TASK: Select the lines below containing the word "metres".

RECORDS TO PROCESS:
━━━━━━━━━━━━━━━━━━━━━━━━━━━━━━

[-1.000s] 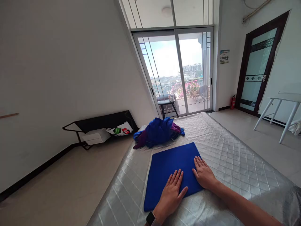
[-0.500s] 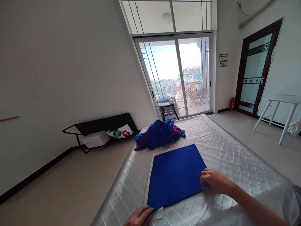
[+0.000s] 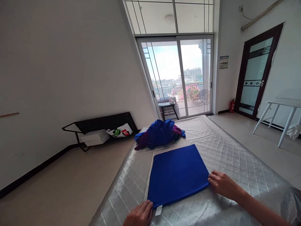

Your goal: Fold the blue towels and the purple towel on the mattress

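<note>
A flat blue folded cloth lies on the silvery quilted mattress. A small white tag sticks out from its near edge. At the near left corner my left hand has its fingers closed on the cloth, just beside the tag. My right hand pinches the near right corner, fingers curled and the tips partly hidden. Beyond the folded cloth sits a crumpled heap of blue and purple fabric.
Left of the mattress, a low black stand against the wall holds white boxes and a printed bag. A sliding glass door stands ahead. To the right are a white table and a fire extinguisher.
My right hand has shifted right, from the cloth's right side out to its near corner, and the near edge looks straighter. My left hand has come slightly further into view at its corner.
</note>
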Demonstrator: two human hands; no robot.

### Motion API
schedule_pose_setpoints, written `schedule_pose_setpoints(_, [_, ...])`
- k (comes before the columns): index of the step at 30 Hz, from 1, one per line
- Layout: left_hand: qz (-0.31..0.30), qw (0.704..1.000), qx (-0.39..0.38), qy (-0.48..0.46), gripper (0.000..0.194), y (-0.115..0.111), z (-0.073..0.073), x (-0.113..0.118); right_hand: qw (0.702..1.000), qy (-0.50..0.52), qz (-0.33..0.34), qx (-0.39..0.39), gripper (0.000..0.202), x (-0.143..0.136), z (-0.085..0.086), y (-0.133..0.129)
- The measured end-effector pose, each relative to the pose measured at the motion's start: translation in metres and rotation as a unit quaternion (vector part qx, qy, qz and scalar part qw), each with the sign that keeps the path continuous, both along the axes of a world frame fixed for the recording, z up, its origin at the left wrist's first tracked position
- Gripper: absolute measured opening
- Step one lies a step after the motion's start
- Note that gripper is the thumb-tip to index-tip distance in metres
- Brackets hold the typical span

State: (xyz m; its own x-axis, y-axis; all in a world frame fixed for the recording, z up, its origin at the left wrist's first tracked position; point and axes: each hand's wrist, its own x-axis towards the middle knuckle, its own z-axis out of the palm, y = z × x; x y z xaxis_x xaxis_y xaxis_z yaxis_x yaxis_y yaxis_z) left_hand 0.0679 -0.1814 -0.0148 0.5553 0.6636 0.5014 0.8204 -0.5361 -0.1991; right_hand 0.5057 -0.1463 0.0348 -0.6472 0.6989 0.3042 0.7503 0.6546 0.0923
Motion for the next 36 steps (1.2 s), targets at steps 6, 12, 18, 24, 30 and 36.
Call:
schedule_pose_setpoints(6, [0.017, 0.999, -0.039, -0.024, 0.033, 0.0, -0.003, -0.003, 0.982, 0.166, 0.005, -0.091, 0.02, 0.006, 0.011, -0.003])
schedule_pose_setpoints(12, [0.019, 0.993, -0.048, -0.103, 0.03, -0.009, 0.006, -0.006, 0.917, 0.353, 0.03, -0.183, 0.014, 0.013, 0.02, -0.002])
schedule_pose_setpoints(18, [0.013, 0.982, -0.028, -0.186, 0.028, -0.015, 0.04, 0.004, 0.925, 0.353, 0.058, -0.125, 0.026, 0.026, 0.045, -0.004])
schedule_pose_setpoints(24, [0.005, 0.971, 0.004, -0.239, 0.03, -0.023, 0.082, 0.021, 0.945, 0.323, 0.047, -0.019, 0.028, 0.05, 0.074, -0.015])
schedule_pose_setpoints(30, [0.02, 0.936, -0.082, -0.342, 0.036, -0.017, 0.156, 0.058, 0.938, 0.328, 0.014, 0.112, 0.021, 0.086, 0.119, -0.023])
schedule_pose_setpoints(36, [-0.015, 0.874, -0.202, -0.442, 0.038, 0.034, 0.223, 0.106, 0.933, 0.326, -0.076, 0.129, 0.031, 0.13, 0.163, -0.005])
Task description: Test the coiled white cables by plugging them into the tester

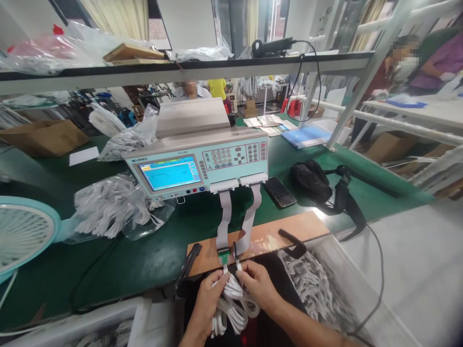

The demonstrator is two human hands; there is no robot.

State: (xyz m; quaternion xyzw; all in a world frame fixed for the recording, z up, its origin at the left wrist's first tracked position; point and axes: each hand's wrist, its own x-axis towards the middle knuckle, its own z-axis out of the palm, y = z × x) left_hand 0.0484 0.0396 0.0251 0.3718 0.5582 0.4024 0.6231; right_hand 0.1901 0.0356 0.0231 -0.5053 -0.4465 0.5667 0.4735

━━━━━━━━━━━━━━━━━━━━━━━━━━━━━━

TASK RESPONSE:
- The measured end-effector pose, each relative to the pose measured at the motion's start: translation in metres and rotation as a unit quaternion (vector part qx, qy, qz and scalar part qw), each with the sign that keeps the path continuous, both along the axes of a world frame fixed for the recording, z up, its origin at the left wrist's first tracked position
- Note that gripper is the thumb-tip to index-tip distance in metres

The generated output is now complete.